XYLELLA ED EXPO – Tra le battaglie che l’ex Ministro della Gioventù rivendica, c’è quella a favore degli agricoltori: “Siamo al loro fianco. Dobbiamo difendere il loro interesse, perché l'agricoltura è una delle eccellenze della nostra economia. L'Expo sull'agroalimentare non è stato organizzato per caso, ma per difendere un'eccellenza italiana. Questo governo penalizza gli agricoltori, trattati come ladri a vantaggio della banche. Abbiamo depositato una proposta di legge per l’abolizione dell’Imu sui terreni agricoli. Una tassa ingiusta e inutile. Lo Stato raccoglie 270 milioni di euro all’anno, che in confronto agli 830 miliardi di spesa pubblica sono niente. E’ una cifra che si può recuperare per esempio tassando le società del gioco d’azzardo, perché tra chi produce ricchezze con il sudore della fronte e chi si arricchisce stando fermo a guardare le famiglie che si rovinano, non abbiamo dubbi su dove vadano prese le risorse”. E sul caso Xylella rincara i suoi affondi sul premier Renzi: “Quando la Francia ha disposto l’embargo sui prodotti pugliesi, danneggiando anche i produttori che non sono stati colpiti dal parassita, un bravo governatore avrebbe invitato gli italiani a boicottare i prodotti francesi”.
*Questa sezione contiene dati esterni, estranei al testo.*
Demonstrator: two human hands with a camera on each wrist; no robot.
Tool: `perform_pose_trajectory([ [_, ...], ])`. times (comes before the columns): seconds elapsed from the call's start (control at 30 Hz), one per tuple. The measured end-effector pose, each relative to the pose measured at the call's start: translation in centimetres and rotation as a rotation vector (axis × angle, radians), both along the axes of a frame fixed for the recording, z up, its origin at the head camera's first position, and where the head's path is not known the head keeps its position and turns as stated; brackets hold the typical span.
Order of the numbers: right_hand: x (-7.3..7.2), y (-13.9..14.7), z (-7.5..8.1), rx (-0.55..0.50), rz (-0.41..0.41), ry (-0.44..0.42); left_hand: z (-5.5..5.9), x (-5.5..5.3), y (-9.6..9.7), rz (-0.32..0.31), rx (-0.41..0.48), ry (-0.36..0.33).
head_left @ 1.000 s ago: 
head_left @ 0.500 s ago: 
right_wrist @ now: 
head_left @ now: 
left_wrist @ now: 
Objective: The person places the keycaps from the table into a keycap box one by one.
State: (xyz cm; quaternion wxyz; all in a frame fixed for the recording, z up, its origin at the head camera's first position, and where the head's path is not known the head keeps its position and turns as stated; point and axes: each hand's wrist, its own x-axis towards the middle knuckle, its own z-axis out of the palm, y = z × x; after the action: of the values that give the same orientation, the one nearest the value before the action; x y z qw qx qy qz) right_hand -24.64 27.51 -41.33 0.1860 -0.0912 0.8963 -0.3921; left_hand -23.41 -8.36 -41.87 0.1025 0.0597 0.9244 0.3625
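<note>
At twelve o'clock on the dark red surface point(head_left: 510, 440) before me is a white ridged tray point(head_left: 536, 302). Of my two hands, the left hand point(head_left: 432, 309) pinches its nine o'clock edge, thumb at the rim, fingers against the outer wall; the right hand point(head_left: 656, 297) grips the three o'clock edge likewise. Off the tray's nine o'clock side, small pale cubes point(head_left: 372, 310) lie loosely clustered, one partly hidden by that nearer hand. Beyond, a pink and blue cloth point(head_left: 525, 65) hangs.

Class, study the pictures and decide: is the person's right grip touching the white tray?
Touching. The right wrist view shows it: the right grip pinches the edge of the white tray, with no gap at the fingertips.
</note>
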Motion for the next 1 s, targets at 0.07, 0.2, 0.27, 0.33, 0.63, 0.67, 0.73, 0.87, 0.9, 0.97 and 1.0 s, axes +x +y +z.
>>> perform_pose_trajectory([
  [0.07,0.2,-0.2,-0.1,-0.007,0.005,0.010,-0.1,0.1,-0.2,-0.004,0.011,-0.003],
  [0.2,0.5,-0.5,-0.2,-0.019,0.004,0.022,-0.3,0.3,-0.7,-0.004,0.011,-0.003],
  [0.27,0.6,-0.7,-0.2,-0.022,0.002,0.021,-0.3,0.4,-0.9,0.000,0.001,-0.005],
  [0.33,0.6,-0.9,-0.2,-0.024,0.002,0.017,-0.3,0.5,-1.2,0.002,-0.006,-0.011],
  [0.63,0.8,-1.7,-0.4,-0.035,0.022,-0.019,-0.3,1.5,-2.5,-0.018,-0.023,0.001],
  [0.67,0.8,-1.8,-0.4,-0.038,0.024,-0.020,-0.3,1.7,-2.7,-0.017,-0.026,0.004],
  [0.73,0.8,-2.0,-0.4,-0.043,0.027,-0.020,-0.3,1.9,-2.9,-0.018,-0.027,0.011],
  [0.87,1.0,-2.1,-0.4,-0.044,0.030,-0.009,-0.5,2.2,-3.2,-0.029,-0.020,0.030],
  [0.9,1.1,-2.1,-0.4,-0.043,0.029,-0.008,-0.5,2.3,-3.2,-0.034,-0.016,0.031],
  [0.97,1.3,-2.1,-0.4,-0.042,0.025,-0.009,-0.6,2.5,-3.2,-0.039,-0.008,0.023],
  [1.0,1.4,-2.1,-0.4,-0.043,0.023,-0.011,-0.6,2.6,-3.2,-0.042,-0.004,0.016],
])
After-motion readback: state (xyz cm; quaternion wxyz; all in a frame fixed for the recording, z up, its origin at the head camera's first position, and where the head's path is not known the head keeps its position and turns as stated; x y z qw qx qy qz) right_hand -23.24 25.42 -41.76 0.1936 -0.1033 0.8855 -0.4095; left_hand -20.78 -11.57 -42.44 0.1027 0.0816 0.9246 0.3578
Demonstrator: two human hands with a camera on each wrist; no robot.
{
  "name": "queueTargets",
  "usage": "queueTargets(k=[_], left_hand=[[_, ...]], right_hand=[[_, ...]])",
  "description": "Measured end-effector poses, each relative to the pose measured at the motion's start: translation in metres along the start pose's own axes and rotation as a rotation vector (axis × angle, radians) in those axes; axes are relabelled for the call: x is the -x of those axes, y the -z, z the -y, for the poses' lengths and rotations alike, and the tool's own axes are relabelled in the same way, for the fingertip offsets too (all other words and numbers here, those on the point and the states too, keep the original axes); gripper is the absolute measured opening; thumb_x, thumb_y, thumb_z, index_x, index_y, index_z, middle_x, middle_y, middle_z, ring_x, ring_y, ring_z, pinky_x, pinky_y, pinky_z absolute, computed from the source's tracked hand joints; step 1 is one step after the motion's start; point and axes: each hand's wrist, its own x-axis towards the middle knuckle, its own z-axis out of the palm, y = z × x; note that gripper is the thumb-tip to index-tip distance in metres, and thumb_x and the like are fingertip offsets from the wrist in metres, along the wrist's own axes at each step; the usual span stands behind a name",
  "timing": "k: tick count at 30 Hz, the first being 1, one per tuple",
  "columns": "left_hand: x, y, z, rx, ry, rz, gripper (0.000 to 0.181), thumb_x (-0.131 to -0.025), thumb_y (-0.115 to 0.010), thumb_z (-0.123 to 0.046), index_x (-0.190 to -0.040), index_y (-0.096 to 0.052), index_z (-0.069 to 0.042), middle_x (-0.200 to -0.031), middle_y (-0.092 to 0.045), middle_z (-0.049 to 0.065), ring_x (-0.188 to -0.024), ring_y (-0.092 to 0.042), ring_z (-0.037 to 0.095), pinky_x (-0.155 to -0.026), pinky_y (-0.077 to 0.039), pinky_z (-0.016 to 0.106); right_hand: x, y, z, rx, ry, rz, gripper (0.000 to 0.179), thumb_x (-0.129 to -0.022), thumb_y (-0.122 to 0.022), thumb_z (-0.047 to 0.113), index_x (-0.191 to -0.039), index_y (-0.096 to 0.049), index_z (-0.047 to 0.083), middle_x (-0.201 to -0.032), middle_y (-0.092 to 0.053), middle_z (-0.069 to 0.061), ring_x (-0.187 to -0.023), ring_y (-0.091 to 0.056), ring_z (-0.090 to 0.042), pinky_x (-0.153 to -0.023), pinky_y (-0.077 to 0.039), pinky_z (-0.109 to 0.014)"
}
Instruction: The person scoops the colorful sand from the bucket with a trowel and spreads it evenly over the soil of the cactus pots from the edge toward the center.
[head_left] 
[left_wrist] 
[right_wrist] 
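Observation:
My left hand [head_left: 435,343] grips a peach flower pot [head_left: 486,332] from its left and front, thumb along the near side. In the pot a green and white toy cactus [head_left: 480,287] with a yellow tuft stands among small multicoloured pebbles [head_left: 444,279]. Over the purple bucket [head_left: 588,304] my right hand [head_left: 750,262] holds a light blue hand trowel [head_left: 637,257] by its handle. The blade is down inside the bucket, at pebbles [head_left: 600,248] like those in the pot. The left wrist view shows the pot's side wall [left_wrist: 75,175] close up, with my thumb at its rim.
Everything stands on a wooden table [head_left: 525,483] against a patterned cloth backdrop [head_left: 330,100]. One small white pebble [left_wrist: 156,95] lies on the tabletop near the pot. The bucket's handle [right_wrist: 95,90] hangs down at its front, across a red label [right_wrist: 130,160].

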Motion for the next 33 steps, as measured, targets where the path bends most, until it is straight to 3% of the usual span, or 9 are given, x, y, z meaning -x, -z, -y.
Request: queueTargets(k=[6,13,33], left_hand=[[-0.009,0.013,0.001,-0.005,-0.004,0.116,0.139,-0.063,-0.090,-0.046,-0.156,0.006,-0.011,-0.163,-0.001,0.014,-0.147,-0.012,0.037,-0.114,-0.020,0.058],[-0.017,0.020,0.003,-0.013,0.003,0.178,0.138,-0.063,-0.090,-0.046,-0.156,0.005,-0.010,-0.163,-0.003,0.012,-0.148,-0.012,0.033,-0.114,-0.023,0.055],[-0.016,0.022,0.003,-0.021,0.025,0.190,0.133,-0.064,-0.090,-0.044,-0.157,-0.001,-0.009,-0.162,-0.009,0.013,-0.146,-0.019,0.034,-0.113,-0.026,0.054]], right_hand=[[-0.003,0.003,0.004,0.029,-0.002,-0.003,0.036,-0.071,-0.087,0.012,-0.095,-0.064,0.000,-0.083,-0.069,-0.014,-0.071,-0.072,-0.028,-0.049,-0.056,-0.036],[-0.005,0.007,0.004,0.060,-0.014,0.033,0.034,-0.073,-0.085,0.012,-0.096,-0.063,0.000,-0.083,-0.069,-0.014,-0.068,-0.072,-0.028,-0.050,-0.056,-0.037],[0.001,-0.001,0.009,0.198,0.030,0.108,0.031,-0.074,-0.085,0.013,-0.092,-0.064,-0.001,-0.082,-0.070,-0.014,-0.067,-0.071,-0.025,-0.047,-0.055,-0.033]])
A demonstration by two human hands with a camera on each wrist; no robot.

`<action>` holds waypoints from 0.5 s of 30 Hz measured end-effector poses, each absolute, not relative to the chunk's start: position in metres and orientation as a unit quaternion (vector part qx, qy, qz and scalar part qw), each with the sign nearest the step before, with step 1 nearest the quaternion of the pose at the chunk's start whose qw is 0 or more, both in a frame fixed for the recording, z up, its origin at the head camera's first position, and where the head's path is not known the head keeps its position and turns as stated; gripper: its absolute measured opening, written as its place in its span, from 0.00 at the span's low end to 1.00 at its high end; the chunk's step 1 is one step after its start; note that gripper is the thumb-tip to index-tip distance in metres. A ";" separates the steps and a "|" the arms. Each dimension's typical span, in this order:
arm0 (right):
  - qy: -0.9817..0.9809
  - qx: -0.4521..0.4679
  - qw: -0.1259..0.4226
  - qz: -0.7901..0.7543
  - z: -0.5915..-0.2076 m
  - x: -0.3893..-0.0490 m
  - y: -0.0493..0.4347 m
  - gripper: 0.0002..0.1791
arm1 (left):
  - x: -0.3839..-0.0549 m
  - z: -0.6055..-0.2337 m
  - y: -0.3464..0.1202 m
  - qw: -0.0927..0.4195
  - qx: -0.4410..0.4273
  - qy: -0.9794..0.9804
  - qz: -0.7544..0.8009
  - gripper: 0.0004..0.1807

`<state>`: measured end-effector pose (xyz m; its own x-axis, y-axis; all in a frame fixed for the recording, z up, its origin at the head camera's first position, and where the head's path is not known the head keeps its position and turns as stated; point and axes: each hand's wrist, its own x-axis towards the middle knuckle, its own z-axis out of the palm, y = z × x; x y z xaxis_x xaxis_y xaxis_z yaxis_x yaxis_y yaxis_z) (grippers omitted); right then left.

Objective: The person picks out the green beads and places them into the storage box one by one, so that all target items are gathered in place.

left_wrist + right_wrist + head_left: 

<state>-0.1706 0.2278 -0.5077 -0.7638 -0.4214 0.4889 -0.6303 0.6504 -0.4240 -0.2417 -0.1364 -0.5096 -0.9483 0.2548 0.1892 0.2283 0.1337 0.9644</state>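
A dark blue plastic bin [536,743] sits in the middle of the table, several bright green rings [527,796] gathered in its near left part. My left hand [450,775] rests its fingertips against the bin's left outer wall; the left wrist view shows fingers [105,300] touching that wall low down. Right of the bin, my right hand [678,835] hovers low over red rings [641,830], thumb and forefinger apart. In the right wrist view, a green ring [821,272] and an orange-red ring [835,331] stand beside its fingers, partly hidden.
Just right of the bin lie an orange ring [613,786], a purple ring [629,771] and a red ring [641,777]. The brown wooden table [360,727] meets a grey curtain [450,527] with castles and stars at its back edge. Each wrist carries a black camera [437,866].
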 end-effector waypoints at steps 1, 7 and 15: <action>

APPELLO AL VOTO – La sovranità del popolo, da rivendicare ed esercitare alle urne. La chiosa finale del suo intervento, Giorgia Meloni la dedica ai cittadini: “Dobbiamo difendere la nostra democrazia, la nostra voglia di partecipare. E questo lo si fa anche votando alle Regionali. Emiliano, non è diverso da Vendola e Renzi. Sono parte della stessa combriccola. Se si vuole, si può sconfiggere questa sinistra, che poi non è neanche la vera sinistra. Se decidiamo che la Puglia sia guidata da Schittulli, vincerà Schittulli. La sua è l’unica candidatura possibile in grado di battere Emiliano, diffidate dalle imitazioni (stoccata alla Poli Bortone, ndr)”.